Pennsylvania also produces the big high-speed gears needed to drive the Elliott compressors; they're made in King of Prussia, Pennsylvania by Philadelphia Gear Corporation. Philadelphia Gear employs some 1,200 workers—most of them commuters from nearby Philadelphia. The compressors' gaskets and shims, those essential tidbits, come from Industrial Gasket and Shim Company in Meadow Lands, Pennsylvania—which now calls Elliott its third largest customer—and the impeller forgings are done by Cann & Saul Steel in Royersford, Pennsylvania, in the Delaware River Valley area known for its forges even before the American Revolution. Compressor diaframs and some specialty machine screws have been cast by the Engineered Products Division of Abex Corporation at Mahwah in neighboring New Jersey. The Elliott order, for 900 diaframs in varying sizes, amounted to perhaps four percent of the division's 1976 total, enough to keep the 350 employees hopping at a time when foundry work nationwide was slow.

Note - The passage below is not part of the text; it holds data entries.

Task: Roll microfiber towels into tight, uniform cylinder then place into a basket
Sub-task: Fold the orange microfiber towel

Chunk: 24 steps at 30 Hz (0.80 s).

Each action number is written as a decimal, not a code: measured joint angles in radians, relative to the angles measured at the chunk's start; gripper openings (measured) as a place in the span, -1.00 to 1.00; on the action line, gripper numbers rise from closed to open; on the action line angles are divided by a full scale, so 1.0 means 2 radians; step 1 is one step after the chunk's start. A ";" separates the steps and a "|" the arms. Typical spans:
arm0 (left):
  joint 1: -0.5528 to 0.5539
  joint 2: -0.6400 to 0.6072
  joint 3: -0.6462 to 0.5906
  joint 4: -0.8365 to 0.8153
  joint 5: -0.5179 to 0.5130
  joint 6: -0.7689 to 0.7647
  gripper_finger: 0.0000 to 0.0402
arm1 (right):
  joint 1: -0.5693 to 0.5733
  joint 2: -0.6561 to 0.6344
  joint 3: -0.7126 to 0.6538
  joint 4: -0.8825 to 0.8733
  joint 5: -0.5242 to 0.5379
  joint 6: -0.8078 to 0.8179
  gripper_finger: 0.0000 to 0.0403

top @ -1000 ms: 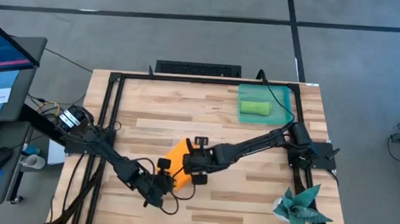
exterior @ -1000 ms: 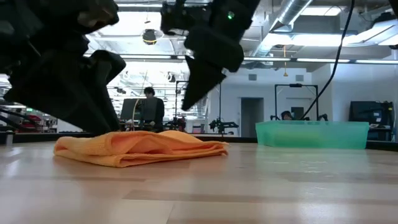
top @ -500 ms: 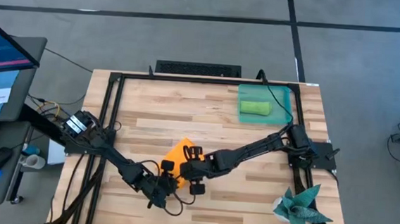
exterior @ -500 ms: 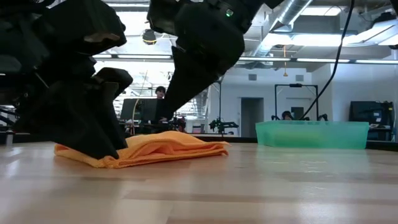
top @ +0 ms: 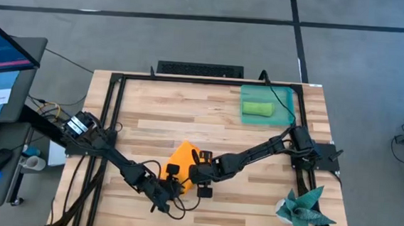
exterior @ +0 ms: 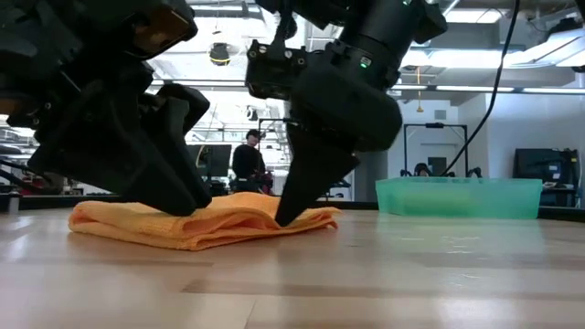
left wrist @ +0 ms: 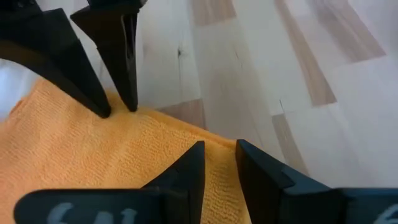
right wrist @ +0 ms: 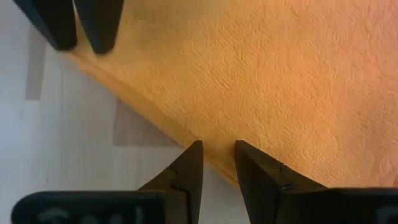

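Observation:
The orange microfiber towel (top: 183, 159) lies folded and flat on the wooden table (top: 145, 116). Both grippers stand at its near edge. My left gripper (left wrist: 219, 155) comes from the left, its fingers a narrow gap apart over that edge (left wrist: 186, 127). My right gripper (right wrist: 217, 152) comes from the right, likewise slightly open, farther along the same edge (right wrist: 149, 112). In the low view the left gripper (exterior: 194, 206) and the right gripper (exterior: 281, 217) both reach down to the cloth (exterior: 228, 224). A rolled lime green towel (top: 257, 109) lies in the teal basket (top: 287, 99) at the far right. My left gripper slants down from the table's left. One open fingertip (left wrist: 196, 152) is over the orange towel, the other (left wrist: 244, 152) at its near edge. Whether they touch the cloth, I cannot tell. My right gripper points steeply down from the right. One fingertip (right wrist: 242, 152) is over the cloth and one (right wrist: 194, 152) at its near edge. Whether they touch it, I cannot tell.
A dark teal spiky cloth (top: 303, 210) lies at the table's near right corner. A black frame (top: 109, 114) runs round the tabletop. Bare wood lies between the towel and the basket. People and equipment show in the room (exterior: 249, 164) beyond the table.
My right gripper has come down and toward the table's near edge, tipping steeper, until its fingertips reach the orange towel's near edge. My left gripper has sunk a little toward the same edge. Neither finger gap has changed. The towel has stayed in place.

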 joint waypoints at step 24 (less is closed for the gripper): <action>-0.021 -0.022 0.083 -0.354 -0.066 -0.116 -0.58 | 0.015 0.018 0.004 0.098 0.002 -0.032 -0.42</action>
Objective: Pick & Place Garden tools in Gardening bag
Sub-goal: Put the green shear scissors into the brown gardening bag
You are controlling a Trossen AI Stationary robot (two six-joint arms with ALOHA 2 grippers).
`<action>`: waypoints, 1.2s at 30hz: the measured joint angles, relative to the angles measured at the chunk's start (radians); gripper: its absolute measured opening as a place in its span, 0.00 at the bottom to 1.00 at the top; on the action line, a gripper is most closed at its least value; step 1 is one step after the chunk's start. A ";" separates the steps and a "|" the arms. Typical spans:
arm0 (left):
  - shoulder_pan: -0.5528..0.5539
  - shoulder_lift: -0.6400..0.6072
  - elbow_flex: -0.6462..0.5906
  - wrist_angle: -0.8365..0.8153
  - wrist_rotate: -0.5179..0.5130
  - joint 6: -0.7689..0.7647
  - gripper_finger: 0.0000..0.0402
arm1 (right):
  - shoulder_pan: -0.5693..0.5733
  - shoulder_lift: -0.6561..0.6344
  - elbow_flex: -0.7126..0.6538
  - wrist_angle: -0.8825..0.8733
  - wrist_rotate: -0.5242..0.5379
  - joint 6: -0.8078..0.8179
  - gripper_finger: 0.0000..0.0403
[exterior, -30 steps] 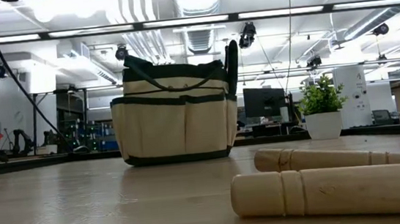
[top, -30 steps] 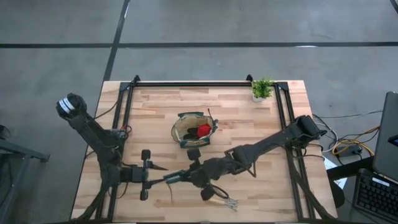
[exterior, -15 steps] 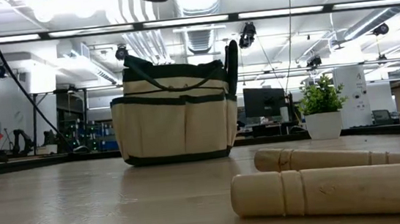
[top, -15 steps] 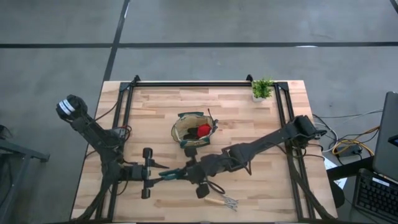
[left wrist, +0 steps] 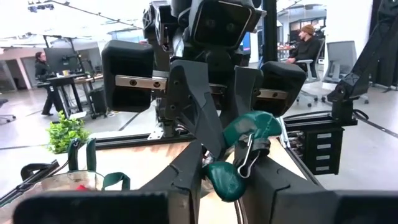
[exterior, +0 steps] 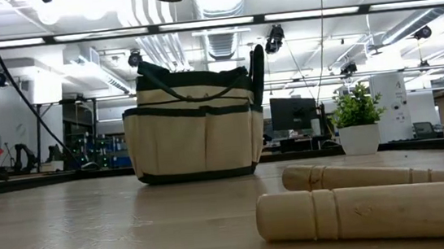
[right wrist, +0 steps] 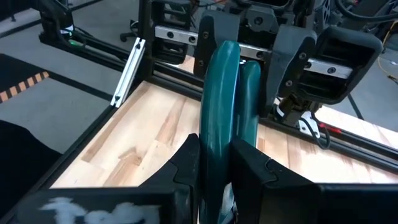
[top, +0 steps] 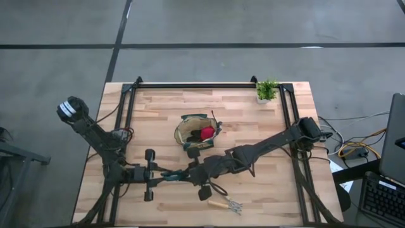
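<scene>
The teal-handled pruning shears (top: 177, 175) hang in the air over the table's near middle, between my two grippers. My left gripper (top: 166, 175) reaches in from the left and my right gripper (top: 188, 173) from the right; both are shut on the shears. The tan gardening bag (top: 197, 133) with green trim stands upright on its base behind them, with a red item inside. It also shows in the low view as the bag (exterior: 197, 123). Two wooden-handled tools (top: 224, 204) lie flat on the table near the front edge. My left gripper (left wrist: 227, 186) pinches the free ends of the shears' handles (left wrist: 225, 180) between its two fingers. It comes in level from the table's left, fingers along the shears. The shears are clear of the table. My right gripper (right wrist: 216, 165) pinches the two teal handles (right wrist: 217, 143) between its fingers, farther toward the blade end. It comes from the table's right, slanting slightly down, fingers along the shears. The handles run straight out to the other gripper; the blades are hidden below.
A small potted green plant (top: 267, 90) stands at the far right corner. Black rails (top: 190, 85) frame the table's far, left and right sides. The wooden handles (exterior: 377, 212) lie close in front of the low camera. Bare wood lies left of the bag.
My left gripper has shut on the handle ends of the shears, which my right gripper keeps holding out to it. The shears stay lifted between the two grippers.
</scene>
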 joint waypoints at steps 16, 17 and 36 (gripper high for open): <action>0.001 -0.011 0.000 -0.012 -0.085 -0.063 0.19 | -0.009 0.000 0.000 -0.108 0.093 0.014 0.31; 0.000 -0.012 0.000 -0.012 -0.094 -0.065 0.19 | -0.009 0.000 0.000 -0.127 0.104 0.014 0.32; 0.024 -0.077 0.000 -0.167 -0.420 -0.083 0.16 | -0.009 -0.004 -0.001 -0.302 0.134 0.132 0.35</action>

But Elliott suppliers are by no means limited to Pennsylvania—or even to the East Coast. The far west, for example, is more typically the origin of electronics devices and so far as Elliott compressors are concerned, that usually means Minden, Nevada, Bently and, in effect, Ralph Jepsen.
With 13 or 14 of its vibration-sensing probes needed for each Elliott compressor, and similar proximitors being produced for other gas-gathering machinery, Bently Nevada can count on roughly 10 percent of its $20-million 1976 output going into the Saudi Arabia program.
Given that level of technology, customers who visit Bently Nevada—whether from Jeannette, Pennsylvania, or Saudi Arabia—are surprised to find the company headquartered in what once was a creamery and flour mill. They don't realize, apparently, that Bently is a new firm and that approximately half of its 600 employees—up from the four Bently had when he moved to the valley 16 years ago—have joined the company within the last year. If new, however, Bently is important: its 600 workers funnel a $6-million payroll into western Nevada and—like all of the companies involved with Elliott, with compressors or with Saudi Arabia's development program—into many parts of the U.S. economy.